Когда-то в юности Валевский здесь, в этом Саду, проводил много времени с Лидой, и был знаком с каждым деревом, с каждым изгибом аллеи, когда-то этот Сад имел над ним какую-то притягательную власть и был вместилищем всех его желаний, всех его душевных порывов. Это было особое место, куда инстинктивно хотелось возвращаться, примерно так, как возвращаешься вновь и вновь на очень родной и спасительный берег. А сейчас возвращение вызвало в нем странную смутную тоску и потерянность, может быть потому, что Сад был буквально искромсан, изрезан вдоль и поперек деревянным частоколом, выкрашенным зеленой краской, а родные, столь привычные глазу мраморные статуи заменены на гипсовые.

– Как странно, того, прежнего Сада больше нет. Моего сада больше нет. Теперь это совсем другое место.

– Немного потерпи и привыкнешь, – Лариса попыталась успокоить любимого, видя, как он огорчился переменам, которые в последнее время слишком часто возникают после реставрации.

Еще совсем недавно Валевскому было сложно представить, что такому почтенному памятнику садово-паркового искусства современники позволят себе нанести подобные уродливые усовершенствования. И эти современники ведь не какие-то там вандалы и варвары, а самые что ни на есть просвещенные люди искусства, так называемые художники наших дней, как правило, безвкусные, но, видимо, считающие себя непогрешимыми в области эстетики.
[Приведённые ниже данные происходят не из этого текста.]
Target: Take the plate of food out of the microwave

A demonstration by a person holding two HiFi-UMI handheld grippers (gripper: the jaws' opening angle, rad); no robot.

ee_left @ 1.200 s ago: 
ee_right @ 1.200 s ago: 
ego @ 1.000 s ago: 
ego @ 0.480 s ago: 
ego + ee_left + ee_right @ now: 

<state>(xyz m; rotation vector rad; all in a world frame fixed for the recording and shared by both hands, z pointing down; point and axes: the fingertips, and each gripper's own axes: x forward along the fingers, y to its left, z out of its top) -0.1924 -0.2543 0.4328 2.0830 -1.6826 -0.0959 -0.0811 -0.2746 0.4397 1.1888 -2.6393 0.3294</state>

И эти люди со своим «безупречным» вкусом, без всякого уважения к имени создателя Сада подменили прославленные мраморные статуи на пошлый, вульгарный гипс, эти же люди позволили себе скрыть прекрасную четырехстороннюю перспективу банальными рядами обыкновенных деревяшек, напоминающих примитивный, далеко не лучший образец дачного забора. Теперь, находясь в самом сердце Летнего сада, посетитель лишен возможности обзора, ибо, куда ни посмотри, взгляд упирается в частокол того самого забора, отнявшего у всего ансамбля колорит веков, заслонившего собой все очарование аутентичной старины. Проходя мимо этих мелких, но множественных проявлений «реставрации», которые растерзали когда-то замечательный, строгий, но при этом очень простой и очень петербуржский культурный ансамбль, остается только закрыть глаза, чтобы поскорее убежать из этого места и больше никогда к нему не возвращаться. И зачем была нужна такая реконструкция?

«Лида бы сейчас наверняка очень расстроилась», – неожиданно и более чем некстати подумал Валевский, удивляясь себе самому. Да, он почему-то отчетливо представил, как бурно, будь он сейчас с Лидой, обсуждалось бы, как их любимому саду современная волна ампутировала мрамор, и ведь сделала это не случайно, а сознательно, по воле чьего-то дурного вкуса. Но он, словно испугавшись быть застигнутым на месте преступления, быстро отогнал от себя мысли и о Лиде, и о «реконструкции» – будь она неладна.

«Что происходит? Ведь я люблю Лару, и вот нате вам… что это за бесноватость такая? Кого я хочу обмануть – одну или другую? Почему находясь рядом с женщиной, которую ждал всю жизнь, я думаю о другой, о той, с которой никогда не был счастлив, о той, которую собираюсь оставить? Что это – привычка или банальное чувство вины? Почему, когда мы счастливы, мы всегда чувствуем себя немного виноватыми, словно быть счастливым – это непристойно». Виновато посмотрев в задумчивые миндалевидные глаза Лары, он готов был согласиться с чем угодно, в том числе и с гипсом, и с зеленым забором, лишь бы избавиться от чувства вины.

– Эй, о чем ты думаешь? – будто схватив мелкого воришку за рукав, спросила Лара, пристально вглядываясь в его лицо. В ее голосе прозвучало недоверие… или он просто так услышал, или просто показалось.

Вдоль аллеи стояли длинные скамейки, солнечные блики, запутавшиеся в разросшихся кронах старых деревьев, ранее мерцавшие на мраморе, теперь осыпали лица гипсовых статуй. Валевский и Лара сели в уличном кафе за маленький столик и наконец-то улыбнулись друг другу. Лара немного потянулась в знак удовольствия, продолжая смотреть ему прямо в глаза.